### [TASK REQUIREMENTS]
Below are the records; copy exactly the stretch from the line containing "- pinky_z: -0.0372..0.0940" through the line containing "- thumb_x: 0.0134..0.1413", both ends included, and nothing else.

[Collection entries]
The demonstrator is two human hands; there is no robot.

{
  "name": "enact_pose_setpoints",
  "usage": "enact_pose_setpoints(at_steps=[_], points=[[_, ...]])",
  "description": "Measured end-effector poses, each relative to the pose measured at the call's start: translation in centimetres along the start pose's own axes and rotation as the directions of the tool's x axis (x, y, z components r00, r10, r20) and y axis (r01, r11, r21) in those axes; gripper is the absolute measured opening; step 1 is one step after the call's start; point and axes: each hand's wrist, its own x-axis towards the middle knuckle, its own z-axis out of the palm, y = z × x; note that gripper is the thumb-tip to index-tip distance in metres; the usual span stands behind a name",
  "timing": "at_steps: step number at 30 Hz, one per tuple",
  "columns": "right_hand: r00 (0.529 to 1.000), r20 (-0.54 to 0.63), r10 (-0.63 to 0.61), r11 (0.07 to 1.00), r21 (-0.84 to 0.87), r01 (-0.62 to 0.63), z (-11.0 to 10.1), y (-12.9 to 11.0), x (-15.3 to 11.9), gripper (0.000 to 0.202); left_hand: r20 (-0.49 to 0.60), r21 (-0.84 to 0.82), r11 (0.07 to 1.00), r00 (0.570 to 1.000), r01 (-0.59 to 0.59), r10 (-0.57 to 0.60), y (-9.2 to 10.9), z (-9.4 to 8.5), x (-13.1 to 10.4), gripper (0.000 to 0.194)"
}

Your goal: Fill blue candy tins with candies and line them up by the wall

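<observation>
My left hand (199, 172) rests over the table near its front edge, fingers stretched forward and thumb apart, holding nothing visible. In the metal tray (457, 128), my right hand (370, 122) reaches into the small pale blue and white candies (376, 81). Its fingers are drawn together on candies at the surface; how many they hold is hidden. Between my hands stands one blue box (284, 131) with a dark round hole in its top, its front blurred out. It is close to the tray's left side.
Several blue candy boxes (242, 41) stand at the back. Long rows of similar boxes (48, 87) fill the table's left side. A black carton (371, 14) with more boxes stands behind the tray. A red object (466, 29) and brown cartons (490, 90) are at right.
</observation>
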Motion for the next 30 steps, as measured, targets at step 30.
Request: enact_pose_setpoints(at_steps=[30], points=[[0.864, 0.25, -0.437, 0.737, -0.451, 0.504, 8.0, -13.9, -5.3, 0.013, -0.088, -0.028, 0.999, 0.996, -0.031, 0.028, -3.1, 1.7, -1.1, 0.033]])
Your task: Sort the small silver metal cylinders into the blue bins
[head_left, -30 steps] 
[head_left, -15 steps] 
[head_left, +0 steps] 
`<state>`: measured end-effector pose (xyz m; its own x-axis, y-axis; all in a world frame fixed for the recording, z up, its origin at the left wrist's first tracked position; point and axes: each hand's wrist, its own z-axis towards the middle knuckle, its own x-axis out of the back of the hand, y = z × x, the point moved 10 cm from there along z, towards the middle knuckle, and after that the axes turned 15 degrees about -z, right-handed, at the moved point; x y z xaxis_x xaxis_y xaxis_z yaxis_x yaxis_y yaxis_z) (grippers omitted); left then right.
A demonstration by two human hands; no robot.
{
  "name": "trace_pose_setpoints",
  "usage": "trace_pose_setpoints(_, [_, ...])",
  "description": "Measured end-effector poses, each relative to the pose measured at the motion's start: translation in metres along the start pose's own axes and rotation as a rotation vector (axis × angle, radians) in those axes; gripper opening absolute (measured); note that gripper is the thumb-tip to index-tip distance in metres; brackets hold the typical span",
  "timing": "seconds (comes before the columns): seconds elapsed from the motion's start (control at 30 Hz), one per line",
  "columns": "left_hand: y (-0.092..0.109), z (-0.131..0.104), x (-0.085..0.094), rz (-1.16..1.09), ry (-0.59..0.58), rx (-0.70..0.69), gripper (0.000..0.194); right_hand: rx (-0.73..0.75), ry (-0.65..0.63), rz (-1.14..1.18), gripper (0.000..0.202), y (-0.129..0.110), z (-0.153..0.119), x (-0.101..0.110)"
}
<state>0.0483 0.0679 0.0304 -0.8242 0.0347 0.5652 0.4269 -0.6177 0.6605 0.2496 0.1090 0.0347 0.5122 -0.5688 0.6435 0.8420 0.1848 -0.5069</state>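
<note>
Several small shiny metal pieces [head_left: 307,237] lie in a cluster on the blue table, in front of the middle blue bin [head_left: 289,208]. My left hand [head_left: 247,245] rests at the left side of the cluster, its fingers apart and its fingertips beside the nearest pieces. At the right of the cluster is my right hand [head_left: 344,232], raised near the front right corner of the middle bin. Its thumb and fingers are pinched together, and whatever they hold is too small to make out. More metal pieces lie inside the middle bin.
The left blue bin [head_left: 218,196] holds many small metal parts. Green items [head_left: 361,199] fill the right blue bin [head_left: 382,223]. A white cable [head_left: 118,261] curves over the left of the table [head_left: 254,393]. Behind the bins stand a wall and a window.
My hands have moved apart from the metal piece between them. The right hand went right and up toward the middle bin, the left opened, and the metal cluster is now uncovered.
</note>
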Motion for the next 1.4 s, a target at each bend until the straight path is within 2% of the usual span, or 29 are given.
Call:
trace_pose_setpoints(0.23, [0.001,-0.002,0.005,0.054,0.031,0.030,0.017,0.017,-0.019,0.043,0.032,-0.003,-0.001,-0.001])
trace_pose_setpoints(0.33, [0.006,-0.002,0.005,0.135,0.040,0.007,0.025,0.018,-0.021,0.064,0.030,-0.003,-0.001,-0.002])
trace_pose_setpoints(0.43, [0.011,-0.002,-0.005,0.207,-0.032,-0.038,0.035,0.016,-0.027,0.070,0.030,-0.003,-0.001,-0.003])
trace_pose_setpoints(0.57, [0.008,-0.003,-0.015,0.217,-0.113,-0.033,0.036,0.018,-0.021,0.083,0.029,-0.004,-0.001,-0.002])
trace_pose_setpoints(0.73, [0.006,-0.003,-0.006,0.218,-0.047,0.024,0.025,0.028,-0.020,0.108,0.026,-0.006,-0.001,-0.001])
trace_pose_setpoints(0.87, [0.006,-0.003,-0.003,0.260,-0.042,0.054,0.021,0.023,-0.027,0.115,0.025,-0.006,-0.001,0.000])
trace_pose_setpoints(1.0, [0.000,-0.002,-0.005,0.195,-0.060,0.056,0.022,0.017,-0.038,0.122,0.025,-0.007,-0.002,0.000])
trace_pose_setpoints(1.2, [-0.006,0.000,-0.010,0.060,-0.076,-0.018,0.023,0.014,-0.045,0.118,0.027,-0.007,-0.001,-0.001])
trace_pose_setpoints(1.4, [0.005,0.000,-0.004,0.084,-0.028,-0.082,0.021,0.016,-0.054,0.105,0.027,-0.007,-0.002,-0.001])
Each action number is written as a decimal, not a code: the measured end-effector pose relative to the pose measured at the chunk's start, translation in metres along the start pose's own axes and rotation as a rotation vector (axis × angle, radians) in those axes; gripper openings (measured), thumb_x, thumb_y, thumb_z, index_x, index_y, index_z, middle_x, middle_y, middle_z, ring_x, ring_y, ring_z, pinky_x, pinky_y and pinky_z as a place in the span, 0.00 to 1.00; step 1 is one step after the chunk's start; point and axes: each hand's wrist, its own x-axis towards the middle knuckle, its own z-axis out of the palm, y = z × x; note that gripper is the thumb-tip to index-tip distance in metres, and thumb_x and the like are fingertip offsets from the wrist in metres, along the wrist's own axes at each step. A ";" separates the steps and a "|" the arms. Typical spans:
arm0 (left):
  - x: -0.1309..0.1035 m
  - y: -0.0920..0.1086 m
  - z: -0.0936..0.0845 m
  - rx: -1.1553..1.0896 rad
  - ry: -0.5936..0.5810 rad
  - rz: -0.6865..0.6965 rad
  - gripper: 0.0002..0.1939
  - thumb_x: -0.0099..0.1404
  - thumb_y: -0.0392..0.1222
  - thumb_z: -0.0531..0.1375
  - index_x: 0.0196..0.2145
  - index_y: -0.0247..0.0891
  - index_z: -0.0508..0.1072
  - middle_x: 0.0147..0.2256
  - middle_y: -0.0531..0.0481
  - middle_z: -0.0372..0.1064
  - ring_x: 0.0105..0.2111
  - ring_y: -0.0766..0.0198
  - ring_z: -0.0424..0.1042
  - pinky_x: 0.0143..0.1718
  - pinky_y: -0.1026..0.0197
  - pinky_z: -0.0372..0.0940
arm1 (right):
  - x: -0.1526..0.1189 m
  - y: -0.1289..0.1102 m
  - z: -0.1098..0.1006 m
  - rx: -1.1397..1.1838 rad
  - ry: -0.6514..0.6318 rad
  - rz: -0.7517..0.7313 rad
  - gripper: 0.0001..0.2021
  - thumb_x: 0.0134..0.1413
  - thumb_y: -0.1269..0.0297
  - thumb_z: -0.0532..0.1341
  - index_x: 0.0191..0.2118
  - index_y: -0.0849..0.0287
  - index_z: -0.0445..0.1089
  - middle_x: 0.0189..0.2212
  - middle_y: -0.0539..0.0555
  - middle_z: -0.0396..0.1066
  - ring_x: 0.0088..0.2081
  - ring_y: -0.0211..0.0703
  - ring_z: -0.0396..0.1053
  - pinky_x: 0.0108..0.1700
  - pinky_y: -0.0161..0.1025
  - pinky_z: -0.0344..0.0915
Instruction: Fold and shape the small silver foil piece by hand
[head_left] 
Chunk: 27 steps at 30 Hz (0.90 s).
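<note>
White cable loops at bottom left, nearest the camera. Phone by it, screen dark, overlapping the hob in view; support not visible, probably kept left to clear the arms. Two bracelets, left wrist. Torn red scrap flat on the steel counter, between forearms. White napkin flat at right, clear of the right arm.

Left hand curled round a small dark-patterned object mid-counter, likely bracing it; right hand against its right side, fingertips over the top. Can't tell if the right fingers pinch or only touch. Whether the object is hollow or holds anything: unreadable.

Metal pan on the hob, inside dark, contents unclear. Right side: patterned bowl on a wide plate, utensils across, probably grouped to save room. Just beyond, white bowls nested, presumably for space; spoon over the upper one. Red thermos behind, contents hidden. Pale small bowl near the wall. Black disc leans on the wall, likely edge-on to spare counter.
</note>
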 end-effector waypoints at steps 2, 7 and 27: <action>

### [RESPONSE TO THE TASK]
  - pinky_z: -0.0372..0.0940
arm1 (right):
  - x: -0.1526..0.1189 m
  - y: -0.1289..0.1102 m
  - z: -0.1098..0.1006 m
  - rx: -1.1397..1.1838 rad
  - ry: -0.6514..0.6318 rad
  - rz: -0.7517..0.7313 rad
  - gripper: 0.0001..0.2021
  - thumb_x: 0.0134..0.1413

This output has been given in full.